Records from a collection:
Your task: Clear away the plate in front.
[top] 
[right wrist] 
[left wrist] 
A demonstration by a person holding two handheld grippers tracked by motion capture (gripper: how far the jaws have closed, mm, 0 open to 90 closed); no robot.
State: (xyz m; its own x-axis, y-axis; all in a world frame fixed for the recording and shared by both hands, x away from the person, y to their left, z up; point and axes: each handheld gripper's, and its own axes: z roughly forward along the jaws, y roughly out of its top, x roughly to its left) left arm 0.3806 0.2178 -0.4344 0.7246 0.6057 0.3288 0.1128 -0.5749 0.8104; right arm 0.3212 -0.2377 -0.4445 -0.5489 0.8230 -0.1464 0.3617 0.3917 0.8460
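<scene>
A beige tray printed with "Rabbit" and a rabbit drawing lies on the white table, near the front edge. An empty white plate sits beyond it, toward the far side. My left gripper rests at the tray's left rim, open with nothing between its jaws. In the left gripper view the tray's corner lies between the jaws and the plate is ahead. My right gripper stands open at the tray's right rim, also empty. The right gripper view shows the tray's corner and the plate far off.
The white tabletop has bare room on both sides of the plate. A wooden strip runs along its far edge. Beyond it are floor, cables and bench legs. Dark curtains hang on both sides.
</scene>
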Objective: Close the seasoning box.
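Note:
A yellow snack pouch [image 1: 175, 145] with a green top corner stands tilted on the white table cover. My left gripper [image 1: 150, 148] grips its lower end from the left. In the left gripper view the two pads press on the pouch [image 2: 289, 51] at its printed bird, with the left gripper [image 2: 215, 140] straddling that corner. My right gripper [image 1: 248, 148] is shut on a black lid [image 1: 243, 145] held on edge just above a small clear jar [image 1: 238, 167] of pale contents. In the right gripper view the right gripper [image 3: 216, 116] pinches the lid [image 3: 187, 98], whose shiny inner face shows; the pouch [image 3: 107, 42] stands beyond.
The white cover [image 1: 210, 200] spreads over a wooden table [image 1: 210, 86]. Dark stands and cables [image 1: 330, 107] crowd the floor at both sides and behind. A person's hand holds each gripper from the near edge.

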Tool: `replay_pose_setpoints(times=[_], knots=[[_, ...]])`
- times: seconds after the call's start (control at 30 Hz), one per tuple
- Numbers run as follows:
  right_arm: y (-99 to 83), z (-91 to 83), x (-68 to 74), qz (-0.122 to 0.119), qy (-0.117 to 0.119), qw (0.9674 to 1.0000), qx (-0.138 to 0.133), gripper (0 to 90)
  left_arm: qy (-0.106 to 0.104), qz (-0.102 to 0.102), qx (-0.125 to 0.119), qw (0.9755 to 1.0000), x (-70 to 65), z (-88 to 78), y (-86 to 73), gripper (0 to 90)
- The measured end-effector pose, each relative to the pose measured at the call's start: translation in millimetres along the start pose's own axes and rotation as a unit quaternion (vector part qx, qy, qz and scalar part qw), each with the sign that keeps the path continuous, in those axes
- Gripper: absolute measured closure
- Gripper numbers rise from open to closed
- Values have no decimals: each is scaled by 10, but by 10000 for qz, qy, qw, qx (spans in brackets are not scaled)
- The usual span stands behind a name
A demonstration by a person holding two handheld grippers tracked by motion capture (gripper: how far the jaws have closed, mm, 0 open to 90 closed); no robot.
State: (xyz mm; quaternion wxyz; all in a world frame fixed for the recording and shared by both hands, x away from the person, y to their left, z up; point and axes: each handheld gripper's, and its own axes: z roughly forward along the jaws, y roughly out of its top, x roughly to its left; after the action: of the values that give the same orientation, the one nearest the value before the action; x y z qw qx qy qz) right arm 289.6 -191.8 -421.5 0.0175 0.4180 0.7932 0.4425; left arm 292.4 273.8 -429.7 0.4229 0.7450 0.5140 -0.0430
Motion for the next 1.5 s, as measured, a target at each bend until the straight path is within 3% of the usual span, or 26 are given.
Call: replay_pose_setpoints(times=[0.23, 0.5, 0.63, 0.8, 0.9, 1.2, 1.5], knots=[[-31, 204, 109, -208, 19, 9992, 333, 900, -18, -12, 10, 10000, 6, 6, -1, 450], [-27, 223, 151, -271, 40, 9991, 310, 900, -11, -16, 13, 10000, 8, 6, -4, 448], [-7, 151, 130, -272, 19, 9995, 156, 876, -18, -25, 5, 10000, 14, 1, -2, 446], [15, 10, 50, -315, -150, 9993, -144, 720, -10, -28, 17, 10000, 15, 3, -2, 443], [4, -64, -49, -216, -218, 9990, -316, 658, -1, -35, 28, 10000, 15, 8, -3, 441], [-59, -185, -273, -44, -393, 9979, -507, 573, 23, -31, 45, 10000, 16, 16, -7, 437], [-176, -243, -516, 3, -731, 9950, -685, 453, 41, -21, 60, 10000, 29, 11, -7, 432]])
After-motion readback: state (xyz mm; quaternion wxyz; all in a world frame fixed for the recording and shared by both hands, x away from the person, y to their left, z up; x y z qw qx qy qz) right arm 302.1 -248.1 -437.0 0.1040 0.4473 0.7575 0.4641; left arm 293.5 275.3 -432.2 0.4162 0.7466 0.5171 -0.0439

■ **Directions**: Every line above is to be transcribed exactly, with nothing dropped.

■ **The answer**:
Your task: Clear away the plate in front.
[top] 
[right wrist] 
[left wrist] 
A demonstration by a person holding two handheld grippers tracked by motion capture (gripper: how far the jaws have closed, mm, 0 open to 90 closed); no robot.
State: (xyz m; its own x-axis, y-axis; all in a world frame fixed for the recording and shared by both hands, x away from the person, y to their left, z up; point and axes: each handheld gripper's, and its own axes: z roughly forward along the jaws, y roughly out of its top, x roughly to its left) left arm 0.3806 0.2178 -0.4344 0.7246 0.6057 0.3288 0.1128 -0.5749 0.8104; right arm 0.3212 -0.2377 -0.4445 -0.5489 0.8230 -0.1464 0.3617 0.3917 0.8460
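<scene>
A beige tray printed with "Rabbit" and a rabbit drawing lies on the white table, near the front edge. An empty white plate sits beyond it, toward the far side. My left gripper rests at the tray's left rim, open with nothing between its jaws. In the left gripper view the tray's corner lies between the jaws and the plate is ahead. My right gripper stands open at the tray's right rim, also empty. The right gripper view shows the tray's corner and the plate far off.
The white tabletop has bare room on both sides of the plate. A wooden strip runs along its far edge. Beyond it are floor, cables and bench legs. Dark curtains hang on both sides.
</scene>
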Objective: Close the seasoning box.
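Note:
A yellow snack pouch [image 1: 175, 145] with a green top corner stands tilted on the white table cover. My left gripper [image 1: 150, 148] grips its lower end from the left. In the left gripper view the two pads press on the pouch [image 2: 289, 51] at its printed bird, with the left gripper [image 2: 215, 140] straddling that corner. My right gripper [image 1: 248, 148] is shut on a black lid [image 1: 243, 145] held on edge just above a small clear jar [image 1: 238, 167] of pale contents. In the right gripper view the right gripper [image 3: 216, 116] pinches the lid [image 3: 187, 98], whose shiny inner face shows; the pouch [image 3: 107, 42] stands beyond.
The white cover [image 1: 210, 200] spreads over a wooden table [image 1: 210, 86]. Dark stands and cables [image 1: 330, 107] crowd the floor at both sides and behind. A person's hand holds each gripper from the near edge.
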
Tool: `replay_pose_setpoints(times=[_], knots=[[_, ...]])`
- times: seconds after the call's start (control at 30 Hz), one per tuple
- Numbers run as follows:
  right_arm: y (-99 to 83), z (-91 to 83), x (-68 to 74), qz (-0.122 to 0.119), qy (-0.117 to 0.119), qw (0.9674 to 1.0000), qx (-0.138 to 0.133), gripper (0 to 90)
  left_arm: qy (-0.106 to 0.104), qz (-0.102 to 0.102), qx (-0.125 to 0.119), qw (0.9755 to 1.0000), x (-70 to 65), z (-88 to 78), y (-86 to 73), gripper (0 to 90)
- The measured end-effector pose, each relative to the pose measured at the call's start: translation in millimetres along the start pose's own axes and rotation as a unit quaternion (vector part qx, qy, qz and scalar part qw), each with the sign that keeps the path continuous, in those axes
- Gripper: absolute measured closure
- Gripper numbers rise from open to closed
- Values have no decimals: each is scaled by 10, but by 10000 for qz, qy, qw, qx (spans in brackets are not scaled)
- The usual span stands behind a name
A demonstration by a person holding two handheld grippers tracked by motion capture (gripper: how far the jaws have closed, mm, 0 open to 90 closed); no robot.
State: (xyz mm; quaternion wxyz; all in a world frame fixed for the recording and shared by both hands, x away from the person, y to their left, z up; point and axes: each handheld gripper's, and its own axes: z roughly forward along the jaws, y roughly out of its top, x roughly to its left; after the action: of the values that give the same orientation, the one nearest the value before the action; x y z qw qx qy qz) right arm 289.6 -191.8 -421.5 0.0175 0.4180 0.7932 0.4425; left arm 292.4 273.8 -429.7 0.4229 0.7450 0.5140 -0.0430
Motion for the next 1.5 s, as measured, a target at each bend until the straight path is within 3% of the usual span, or 26 are given.
Call: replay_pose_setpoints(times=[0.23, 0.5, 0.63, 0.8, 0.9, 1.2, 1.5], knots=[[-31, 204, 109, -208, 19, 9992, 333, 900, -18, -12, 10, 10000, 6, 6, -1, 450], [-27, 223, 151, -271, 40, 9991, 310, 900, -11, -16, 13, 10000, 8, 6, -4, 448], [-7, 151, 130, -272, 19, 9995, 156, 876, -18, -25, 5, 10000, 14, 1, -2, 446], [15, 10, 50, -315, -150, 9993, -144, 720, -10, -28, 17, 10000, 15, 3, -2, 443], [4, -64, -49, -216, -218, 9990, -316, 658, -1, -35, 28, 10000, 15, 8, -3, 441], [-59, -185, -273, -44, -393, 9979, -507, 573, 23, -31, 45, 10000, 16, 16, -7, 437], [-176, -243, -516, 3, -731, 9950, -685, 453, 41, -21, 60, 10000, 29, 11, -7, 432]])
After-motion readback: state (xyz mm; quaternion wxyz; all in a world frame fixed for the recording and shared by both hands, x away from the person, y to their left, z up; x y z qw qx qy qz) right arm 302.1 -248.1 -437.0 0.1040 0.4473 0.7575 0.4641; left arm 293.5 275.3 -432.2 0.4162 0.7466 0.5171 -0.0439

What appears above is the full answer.